The Use of Ketamine as a Treatment for Depression and Alcohol Use Disorders
IN THIS ARTICLE
Ketamine, described by the chemical formula C13H16ClNO, is most commonly associated with adolescent and adult recreational drug users and ravers who abuse this drug to experience a euphoric and dissociative state. Although this drug is a federal schedule III controlled substance as a result of this abuse potential, ketamine has experienced a renaissance in clinical interest in recent years.1 Although clinical use of ketamine is controversial, it has become a focal point of pharmacological research due to its considerably diverse molecular targets and neurophysiological properties.2 In fact, recent studies have cited ketamine as a potential therapy for depression, including treatment resistant varieties, as well as alcohol use disorders.
Ketamine was first discovered by Parke-Davis laboratories in 1962 as part of an effort to create a powerful, novel anesthetic agent with analgesic properties.3 The group initially produced phencyclidine, more commonly referred to as PCP, and while this substance did induce the desired effects, it produced dangerously severe excitation and delirium in a significant percentage of the trial population. After the failure of phencyclidine, the group continued to engineer derivatives and eventually created CI-581, a fused ketone and amine, later combined as the drug name ketamine, that produced cataleptic, analgesic and anaesthetic action with a much shorter duration than PCP, without the detrimental excitations.3 Ketamine proved to be a very powerful substitute as it produced “potent anesthesia, sedation and analgesia while maintaining cardiopulmonary stability and airway patency.”2
In the early years after ketamine was developed, significant research and clinical trials were performed. In 1963, ketamine was patented as a veterinary anesthetic. Following this application, ketamine was later introduced as an FDA-approved prescription medication under the brand name Ketalar in 1970 and was widely used as an anesthetic throughout the Vietnam war.2,3 By the end of the war, ketamine was regularly abused and associated with the psychedelic experiences sought by most recreational users. However, beginning in the 1990s, researchers began to rediscover ketamine as a potential source of psychopharmacological treatments.

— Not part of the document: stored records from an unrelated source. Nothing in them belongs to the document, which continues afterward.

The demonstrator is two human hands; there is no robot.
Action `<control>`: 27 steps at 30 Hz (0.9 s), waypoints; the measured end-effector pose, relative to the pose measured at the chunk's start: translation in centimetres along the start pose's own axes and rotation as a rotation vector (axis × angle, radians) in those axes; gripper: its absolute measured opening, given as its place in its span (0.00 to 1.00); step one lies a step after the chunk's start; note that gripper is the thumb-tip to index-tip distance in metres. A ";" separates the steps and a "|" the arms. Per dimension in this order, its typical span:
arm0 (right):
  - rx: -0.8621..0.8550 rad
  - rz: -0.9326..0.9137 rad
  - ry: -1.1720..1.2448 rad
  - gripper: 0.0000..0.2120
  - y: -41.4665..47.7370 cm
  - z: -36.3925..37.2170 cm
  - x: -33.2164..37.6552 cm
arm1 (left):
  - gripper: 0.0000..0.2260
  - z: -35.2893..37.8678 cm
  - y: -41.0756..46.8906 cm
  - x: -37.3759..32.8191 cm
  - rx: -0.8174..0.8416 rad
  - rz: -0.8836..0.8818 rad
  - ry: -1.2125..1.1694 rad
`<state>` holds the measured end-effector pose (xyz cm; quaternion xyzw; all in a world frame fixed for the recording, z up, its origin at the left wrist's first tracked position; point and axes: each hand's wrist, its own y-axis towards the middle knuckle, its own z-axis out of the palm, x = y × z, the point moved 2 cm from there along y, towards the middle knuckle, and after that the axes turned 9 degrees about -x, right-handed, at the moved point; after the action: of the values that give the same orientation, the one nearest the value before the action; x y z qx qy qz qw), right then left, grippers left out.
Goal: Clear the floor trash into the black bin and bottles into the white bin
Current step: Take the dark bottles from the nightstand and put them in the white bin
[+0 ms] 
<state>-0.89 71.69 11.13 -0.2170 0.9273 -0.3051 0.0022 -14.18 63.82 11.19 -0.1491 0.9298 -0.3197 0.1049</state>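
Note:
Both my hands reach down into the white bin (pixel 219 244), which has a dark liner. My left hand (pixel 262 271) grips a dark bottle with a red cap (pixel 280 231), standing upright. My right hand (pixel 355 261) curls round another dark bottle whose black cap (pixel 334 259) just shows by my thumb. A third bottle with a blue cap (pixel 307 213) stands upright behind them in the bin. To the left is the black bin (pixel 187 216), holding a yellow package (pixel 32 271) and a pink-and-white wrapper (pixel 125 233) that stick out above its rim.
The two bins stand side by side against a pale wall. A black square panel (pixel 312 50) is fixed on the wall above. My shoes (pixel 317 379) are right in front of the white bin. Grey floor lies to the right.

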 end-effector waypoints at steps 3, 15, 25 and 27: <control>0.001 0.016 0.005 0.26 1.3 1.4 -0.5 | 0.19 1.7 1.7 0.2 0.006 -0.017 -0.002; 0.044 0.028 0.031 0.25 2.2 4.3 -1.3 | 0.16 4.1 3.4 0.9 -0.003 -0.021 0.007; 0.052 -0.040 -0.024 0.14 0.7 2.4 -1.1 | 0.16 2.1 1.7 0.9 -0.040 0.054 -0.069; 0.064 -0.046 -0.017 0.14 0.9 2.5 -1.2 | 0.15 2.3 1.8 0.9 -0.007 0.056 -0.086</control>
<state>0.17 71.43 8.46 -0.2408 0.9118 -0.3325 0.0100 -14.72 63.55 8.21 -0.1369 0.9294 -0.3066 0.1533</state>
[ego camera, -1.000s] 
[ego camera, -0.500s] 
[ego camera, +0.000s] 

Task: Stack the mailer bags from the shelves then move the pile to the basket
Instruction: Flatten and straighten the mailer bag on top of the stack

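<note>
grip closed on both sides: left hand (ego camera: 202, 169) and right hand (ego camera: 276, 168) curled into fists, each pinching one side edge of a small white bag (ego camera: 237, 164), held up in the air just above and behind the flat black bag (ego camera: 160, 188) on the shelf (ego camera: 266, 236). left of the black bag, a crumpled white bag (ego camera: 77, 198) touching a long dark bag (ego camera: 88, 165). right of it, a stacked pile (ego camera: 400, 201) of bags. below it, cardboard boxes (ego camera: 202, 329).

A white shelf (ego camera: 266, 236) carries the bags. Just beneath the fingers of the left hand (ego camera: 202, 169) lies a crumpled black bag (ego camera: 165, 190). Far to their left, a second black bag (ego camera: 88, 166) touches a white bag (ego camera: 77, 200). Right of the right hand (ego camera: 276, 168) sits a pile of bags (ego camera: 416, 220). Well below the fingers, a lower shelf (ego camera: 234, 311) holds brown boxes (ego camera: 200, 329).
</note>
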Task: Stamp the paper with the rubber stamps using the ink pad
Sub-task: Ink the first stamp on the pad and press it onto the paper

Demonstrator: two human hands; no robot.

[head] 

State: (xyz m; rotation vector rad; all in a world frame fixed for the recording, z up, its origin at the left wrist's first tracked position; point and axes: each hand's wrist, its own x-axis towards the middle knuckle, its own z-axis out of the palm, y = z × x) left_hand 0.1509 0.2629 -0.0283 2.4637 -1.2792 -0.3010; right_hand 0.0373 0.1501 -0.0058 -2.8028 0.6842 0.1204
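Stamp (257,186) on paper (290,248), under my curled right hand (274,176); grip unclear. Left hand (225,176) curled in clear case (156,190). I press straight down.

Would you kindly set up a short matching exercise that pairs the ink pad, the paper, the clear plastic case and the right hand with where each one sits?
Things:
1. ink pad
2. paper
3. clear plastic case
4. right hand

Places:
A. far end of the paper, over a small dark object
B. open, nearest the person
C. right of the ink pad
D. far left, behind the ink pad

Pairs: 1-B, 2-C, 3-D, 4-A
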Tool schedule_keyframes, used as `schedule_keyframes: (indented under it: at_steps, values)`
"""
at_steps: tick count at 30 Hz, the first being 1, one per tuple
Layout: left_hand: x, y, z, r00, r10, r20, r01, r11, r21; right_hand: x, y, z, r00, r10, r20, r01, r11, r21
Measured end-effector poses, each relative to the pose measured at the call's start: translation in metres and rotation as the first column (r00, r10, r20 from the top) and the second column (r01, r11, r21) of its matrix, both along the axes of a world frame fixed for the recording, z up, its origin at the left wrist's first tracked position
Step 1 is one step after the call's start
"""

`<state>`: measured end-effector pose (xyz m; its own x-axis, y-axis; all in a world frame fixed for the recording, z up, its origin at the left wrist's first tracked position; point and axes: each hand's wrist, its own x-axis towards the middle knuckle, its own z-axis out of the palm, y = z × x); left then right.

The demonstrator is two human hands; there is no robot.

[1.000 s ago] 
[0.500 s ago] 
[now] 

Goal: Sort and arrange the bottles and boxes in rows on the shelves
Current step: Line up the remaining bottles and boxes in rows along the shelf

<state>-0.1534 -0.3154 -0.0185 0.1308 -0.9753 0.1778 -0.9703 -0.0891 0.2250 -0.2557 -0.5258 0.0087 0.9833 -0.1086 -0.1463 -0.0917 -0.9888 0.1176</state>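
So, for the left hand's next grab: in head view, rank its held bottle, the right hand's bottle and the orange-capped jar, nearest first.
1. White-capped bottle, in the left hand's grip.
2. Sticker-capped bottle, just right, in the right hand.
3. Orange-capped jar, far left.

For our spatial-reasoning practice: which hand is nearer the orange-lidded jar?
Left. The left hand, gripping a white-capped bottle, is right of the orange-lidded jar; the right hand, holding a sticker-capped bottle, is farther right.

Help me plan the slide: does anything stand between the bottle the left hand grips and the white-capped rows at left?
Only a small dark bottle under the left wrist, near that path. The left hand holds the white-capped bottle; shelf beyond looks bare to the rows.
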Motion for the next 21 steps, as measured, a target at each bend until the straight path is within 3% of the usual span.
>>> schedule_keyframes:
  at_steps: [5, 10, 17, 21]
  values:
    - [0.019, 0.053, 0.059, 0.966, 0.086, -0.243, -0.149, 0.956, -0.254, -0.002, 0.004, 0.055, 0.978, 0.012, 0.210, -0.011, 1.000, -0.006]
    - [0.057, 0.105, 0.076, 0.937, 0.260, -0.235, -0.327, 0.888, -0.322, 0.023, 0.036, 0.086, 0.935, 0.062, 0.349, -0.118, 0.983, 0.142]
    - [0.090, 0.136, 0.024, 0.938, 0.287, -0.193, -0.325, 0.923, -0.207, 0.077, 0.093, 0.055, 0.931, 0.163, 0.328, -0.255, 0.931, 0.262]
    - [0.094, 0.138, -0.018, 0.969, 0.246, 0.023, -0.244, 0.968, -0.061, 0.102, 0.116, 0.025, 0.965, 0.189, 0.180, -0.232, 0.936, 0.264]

Pharmacological Profile of Ketamine
Ketamine is a general anesthetic used for short term diagnostic procedures and surgery.4 However, expanded use in medical settings has been limited due to its negative psychological effects, including vivid hallucinations, agitation, and confusion.4 Ketamine’s mechanism of action is different from most hypnotic, antidepressant and mood disorder treating pharmaceuticals such as benzodiazepines, as ketamine does not interact with GABA receptors. Its specific and detailed physiological impacts have not been entirely explored, but at a basic level, ketamine is a noncompetitive (allosteric) antagonist of N-methyl-D-aspartate (NMDA) receptors.2 There are several theories as to its true mechanism of effect after binding, but none have been supported by significant empirical data. One theory on the effects of ketamine explores its relationship to glutamate, a major amino acid neurotransmitter that is often linked with many mood and anxiety disorders.5 Glutamate is thought to cause changes in mood and psychological state through a network of signaling involving the binding of glutamate to NMDA receptors. As ketamine is able to allosterically inhibit the NMDA receptors, it has been proposed that ketamine prevents the binding of glutamate, often producing antidepressant and other neuromodulation effects. Another more recent theory proposed that ketamine is involved in rewiring brain circuitry and changing synaptic growth to influence mood and recovery from depression.6
There are two main types of ketamine that have been used to produce various clinical effects. Racemic ketamine, often infused directly into the bloodstream, is a blend of “S” and “R” mirror ketamine molecules.7 Esketamine, often given as a nasal spray, only contains the “S” ketamine molecule and was approved by the FDA this past March under the name “Spravato.”7 S-ketamine appears to be a better long term choice for treating clinical disorders as it appears to be less prone to causing psychomimetic side effects, such as derealization and hallucinations.8 However, significantly more research must be done to confirm this finding.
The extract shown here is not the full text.